The problem – Return all of the material that follows, keeping each line exactly as it is.

Given information –
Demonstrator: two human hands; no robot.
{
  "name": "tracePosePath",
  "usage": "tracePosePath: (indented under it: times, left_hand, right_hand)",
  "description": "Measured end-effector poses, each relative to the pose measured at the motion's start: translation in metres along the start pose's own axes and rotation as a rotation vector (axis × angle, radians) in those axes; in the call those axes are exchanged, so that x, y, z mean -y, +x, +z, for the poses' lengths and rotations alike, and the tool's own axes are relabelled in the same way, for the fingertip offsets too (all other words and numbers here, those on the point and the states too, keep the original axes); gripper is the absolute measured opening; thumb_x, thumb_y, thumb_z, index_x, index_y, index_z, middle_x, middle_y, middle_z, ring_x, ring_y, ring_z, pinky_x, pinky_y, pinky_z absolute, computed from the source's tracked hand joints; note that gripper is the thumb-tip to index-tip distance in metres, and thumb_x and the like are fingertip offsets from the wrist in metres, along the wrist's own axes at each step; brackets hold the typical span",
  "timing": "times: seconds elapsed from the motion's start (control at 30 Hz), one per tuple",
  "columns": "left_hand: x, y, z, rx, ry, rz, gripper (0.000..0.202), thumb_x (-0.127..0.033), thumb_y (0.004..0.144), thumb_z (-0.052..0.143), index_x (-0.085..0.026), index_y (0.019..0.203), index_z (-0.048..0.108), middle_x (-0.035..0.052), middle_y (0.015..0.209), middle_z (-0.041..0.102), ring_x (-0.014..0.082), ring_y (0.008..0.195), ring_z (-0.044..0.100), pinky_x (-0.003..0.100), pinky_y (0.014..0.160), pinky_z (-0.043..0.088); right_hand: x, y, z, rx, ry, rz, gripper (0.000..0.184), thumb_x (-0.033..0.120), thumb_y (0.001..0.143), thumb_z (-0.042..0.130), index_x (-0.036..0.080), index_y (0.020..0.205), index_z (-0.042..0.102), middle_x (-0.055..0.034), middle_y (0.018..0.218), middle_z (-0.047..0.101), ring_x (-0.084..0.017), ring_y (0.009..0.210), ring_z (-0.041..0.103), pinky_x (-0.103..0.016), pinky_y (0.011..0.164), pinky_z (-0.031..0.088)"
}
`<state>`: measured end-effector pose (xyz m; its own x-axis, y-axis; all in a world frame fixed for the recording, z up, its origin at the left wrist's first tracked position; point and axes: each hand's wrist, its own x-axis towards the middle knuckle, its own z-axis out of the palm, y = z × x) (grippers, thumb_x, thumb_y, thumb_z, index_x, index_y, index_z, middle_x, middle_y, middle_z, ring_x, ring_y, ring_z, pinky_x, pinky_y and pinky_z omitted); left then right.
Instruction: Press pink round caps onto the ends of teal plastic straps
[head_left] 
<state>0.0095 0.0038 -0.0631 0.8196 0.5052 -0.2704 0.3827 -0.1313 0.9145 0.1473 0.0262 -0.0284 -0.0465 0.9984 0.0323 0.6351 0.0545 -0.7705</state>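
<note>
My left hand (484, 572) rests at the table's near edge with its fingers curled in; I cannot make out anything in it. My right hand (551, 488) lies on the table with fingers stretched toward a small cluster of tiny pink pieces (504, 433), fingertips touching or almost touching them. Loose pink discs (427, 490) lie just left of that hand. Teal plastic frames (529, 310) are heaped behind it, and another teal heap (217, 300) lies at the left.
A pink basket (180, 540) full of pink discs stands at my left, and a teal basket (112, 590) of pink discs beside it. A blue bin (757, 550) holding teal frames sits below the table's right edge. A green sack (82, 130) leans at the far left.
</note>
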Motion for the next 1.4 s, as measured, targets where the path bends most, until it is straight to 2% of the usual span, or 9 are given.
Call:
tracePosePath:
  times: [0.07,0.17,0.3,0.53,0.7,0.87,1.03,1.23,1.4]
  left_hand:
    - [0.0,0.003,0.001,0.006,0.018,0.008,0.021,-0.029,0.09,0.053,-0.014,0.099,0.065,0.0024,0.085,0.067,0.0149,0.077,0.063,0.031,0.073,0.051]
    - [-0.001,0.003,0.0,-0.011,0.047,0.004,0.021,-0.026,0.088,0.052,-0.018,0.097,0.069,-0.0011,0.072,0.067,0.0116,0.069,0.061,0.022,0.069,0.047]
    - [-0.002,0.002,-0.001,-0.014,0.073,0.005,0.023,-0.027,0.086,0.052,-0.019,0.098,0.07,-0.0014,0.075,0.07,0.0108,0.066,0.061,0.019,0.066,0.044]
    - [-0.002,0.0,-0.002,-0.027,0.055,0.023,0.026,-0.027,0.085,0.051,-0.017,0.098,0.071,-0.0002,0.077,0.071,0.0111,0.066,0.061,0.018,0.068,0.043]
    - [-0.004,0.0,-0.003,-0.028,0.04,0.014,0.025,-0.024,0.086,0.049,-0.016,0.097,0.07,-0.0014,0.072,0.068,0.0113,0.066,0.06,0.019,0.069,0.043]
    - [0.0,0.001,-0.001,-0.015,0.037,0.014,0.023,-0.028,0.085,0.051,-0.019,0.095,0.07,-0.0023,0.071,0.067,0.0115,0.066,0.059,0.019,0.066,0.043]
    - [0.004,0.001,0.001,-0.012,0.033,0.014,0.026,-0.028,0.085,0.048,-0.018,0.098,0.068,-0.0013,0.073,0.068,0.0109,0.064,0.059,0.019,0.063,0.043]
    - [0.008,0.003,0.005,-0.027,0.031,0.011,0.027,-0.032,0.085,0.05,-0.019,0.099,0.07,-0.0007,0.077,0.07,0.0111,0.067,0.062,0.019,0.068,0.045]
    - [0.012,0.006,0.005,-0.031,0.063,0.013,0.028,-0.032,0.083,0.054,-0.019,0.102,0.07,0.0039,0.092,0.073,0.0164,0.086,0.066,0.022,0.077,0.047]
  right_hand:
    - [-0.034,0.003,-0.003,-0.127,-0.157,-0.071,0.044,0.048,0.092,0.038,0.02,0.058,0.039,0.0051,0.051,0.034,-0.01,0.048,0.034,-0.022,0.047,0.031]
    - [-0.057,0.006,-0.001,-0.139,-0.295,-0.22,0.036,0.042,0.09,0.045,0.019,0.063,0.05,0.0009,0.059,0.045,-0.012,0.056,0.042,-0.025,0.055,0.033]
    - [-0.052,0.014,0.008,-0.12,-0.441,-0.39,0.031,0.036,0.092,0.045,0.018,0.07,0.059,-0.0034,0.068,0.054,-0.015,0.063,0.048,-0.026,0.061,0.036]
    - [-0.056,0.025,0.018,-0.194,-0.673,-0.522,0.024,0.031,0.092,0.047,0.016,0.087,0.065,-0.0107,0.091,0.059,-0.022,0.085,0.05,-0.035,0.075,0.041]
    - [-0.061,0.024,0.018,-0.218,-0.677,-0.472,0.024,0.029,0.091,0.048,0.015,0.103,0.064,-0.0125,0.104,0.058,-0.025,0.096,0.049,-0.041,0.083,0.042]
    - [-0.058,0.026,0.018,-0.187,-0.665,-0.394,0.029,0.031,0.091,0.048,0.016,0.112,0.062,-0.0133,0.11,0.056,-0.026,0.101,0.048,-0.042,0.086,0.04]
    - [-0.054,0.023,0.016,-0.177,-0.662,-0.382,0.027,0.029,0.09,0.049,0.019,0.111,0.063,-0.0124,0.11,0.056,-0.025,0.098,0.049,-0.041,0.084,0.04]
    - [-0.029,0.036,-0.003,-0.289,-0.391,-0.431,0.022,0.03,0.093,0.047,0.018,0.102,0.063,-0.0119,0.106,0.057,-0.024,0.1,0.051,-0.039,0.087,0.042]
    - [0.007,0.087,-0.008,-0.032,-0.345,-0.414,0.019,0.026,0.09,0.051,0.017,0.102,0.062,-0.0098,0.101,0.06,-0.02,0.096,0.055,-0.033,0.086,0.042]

Task answer –
Demonstrator: two human hands; no robot.
{
  "name": "tracePosePath",
  "usage": "tracePosePath: (indented under it: times, left_hand, right_hand)",
  "description": "Measured end-effector poses, each relative to the pose measured at the motion's start: translation in metres along the start pose's own axes and rotation as a rotation vector (axis × angle, radians) in those axes; in the call those axes are exchanged, so that x, y, z mean -y, +x, +z, for the poses' lengths and rotations alike, and the tool's own axes are relabelled in the same way, for the fingertip offsets too (all other words and numbers here, those on the point and the states too, keep the original axes); gripper is the absolute measured opening; thumb_x, thumb_y, thumb_z, index_x, index_y, index_z, middle_x, middle_y, middle_z, ring_x, ring_y, ring_z, pinky_x, pinky_y, pinky_z absolute, computed from the source's tracked hand joints; note that gripper is the thumb-tip to index-tip distance in metres, and thumb_x and the like are fingertip offsets from the wrist in metres, along the wrist's own axes at each step; brackets hold the typical span",
  "timing": "times: seconds elapsed from the motion's start (control at 30 Hz), one per tuple",
  "columns": "left_hand: x, y, z, rx, ry, rz, gripper (0.000..0.202), thumb_x (-0.127..0.033), thumb_y (0.004..0.144), thumb_z (-0.052..0.143), index_x (-0.085..0.026), index_y (0.019..0.203), index_z (-0.048..0.108), middle_x (-0.035..0.052), middle_y (0.015..0.209), middle_z (-0.041..0.102), ring_x (-0.014..0.082), ring_y (0.008..0.195), ring_z (-0.044..0.100), pinky_x (-0.003..0.100), pinky_y (0.014..0.160), pinky_z (-0.043..0.088); right_hand: x, y, z, rx, ry, rz, gripper (0.000..0.184), thumb_x (-0.033..0.120), thumb_y (0.001..0.143), thumb_z (-0.042..0.130), index_x (-0.036..0.080), index_y (0.020..0.205), index_z (-0.042..0.102), middle_x (-0.055..0.034), middle_y (0.018..0.218), middle_z (-0.047..0.101), ring_x (-0.084..0.017), ring_y (0.009..0.210), ring_z (-0.041..0.103), pinky_x (-0.103..0.016), pinky_y (0.011..0.164), pinky_z (-0.031..0.088)"
}
`<state>`: measured end-effector pose (xyz m; its own x-axis, y-axis; all in a world frame fixed for the recording, z up, its origin at the left wrist's first tracked position; point and axes: each hand's wrist, its own x-axis towards the middle knuckle, its own z-axis out of the palm, y = z × x) (grippers, thumb_x, thumb_y, thumb_z, index_x, index_y, index_z, middle_x, middle_y, middle_z, ring_x, ring_y, ring_z, pinky_x, pinky_y and pinky_z omitted); left then right.
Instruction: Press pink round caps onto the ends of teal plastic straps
[head_left] 
<state>0.0095 0.0038 -0.0631 0.8196 0.5052 -0.2704 0.3827 -0.1313 0.9145 0.1473 0.0262 -0.0284 -0.0465 0.9984 0.0323 0.6351 0.0545 -0.7705</state>
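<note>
My left hand (484, 572) rests at the table's near edge with its fingers curled in; I cannot make out anything in it. My right hand (551, 488) lies on the table with fingers stretched toward a small cluster of tiny pink pieces (504, 433), fingertips touching or almost touching them. Loose pink discs (427, 490) lie just left of that hand. Teal plastic frames (529, 310) are heaped behind it, and another teal heap (217, 300) lies at the left.
A pink basket (180, 540) full of pink discs stands at my left, and a teal basket (112, 590) of pink discs beside it. A blue bin (757, 550) holding teal frames sits below the table's right edge. A green sack (82, 130) leans at the far left.
</note>
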Motion for the next 1.4 s, as measured, targets where the path bends most, until it is straight to 2% of the usual span, or 9 are given.
Call:
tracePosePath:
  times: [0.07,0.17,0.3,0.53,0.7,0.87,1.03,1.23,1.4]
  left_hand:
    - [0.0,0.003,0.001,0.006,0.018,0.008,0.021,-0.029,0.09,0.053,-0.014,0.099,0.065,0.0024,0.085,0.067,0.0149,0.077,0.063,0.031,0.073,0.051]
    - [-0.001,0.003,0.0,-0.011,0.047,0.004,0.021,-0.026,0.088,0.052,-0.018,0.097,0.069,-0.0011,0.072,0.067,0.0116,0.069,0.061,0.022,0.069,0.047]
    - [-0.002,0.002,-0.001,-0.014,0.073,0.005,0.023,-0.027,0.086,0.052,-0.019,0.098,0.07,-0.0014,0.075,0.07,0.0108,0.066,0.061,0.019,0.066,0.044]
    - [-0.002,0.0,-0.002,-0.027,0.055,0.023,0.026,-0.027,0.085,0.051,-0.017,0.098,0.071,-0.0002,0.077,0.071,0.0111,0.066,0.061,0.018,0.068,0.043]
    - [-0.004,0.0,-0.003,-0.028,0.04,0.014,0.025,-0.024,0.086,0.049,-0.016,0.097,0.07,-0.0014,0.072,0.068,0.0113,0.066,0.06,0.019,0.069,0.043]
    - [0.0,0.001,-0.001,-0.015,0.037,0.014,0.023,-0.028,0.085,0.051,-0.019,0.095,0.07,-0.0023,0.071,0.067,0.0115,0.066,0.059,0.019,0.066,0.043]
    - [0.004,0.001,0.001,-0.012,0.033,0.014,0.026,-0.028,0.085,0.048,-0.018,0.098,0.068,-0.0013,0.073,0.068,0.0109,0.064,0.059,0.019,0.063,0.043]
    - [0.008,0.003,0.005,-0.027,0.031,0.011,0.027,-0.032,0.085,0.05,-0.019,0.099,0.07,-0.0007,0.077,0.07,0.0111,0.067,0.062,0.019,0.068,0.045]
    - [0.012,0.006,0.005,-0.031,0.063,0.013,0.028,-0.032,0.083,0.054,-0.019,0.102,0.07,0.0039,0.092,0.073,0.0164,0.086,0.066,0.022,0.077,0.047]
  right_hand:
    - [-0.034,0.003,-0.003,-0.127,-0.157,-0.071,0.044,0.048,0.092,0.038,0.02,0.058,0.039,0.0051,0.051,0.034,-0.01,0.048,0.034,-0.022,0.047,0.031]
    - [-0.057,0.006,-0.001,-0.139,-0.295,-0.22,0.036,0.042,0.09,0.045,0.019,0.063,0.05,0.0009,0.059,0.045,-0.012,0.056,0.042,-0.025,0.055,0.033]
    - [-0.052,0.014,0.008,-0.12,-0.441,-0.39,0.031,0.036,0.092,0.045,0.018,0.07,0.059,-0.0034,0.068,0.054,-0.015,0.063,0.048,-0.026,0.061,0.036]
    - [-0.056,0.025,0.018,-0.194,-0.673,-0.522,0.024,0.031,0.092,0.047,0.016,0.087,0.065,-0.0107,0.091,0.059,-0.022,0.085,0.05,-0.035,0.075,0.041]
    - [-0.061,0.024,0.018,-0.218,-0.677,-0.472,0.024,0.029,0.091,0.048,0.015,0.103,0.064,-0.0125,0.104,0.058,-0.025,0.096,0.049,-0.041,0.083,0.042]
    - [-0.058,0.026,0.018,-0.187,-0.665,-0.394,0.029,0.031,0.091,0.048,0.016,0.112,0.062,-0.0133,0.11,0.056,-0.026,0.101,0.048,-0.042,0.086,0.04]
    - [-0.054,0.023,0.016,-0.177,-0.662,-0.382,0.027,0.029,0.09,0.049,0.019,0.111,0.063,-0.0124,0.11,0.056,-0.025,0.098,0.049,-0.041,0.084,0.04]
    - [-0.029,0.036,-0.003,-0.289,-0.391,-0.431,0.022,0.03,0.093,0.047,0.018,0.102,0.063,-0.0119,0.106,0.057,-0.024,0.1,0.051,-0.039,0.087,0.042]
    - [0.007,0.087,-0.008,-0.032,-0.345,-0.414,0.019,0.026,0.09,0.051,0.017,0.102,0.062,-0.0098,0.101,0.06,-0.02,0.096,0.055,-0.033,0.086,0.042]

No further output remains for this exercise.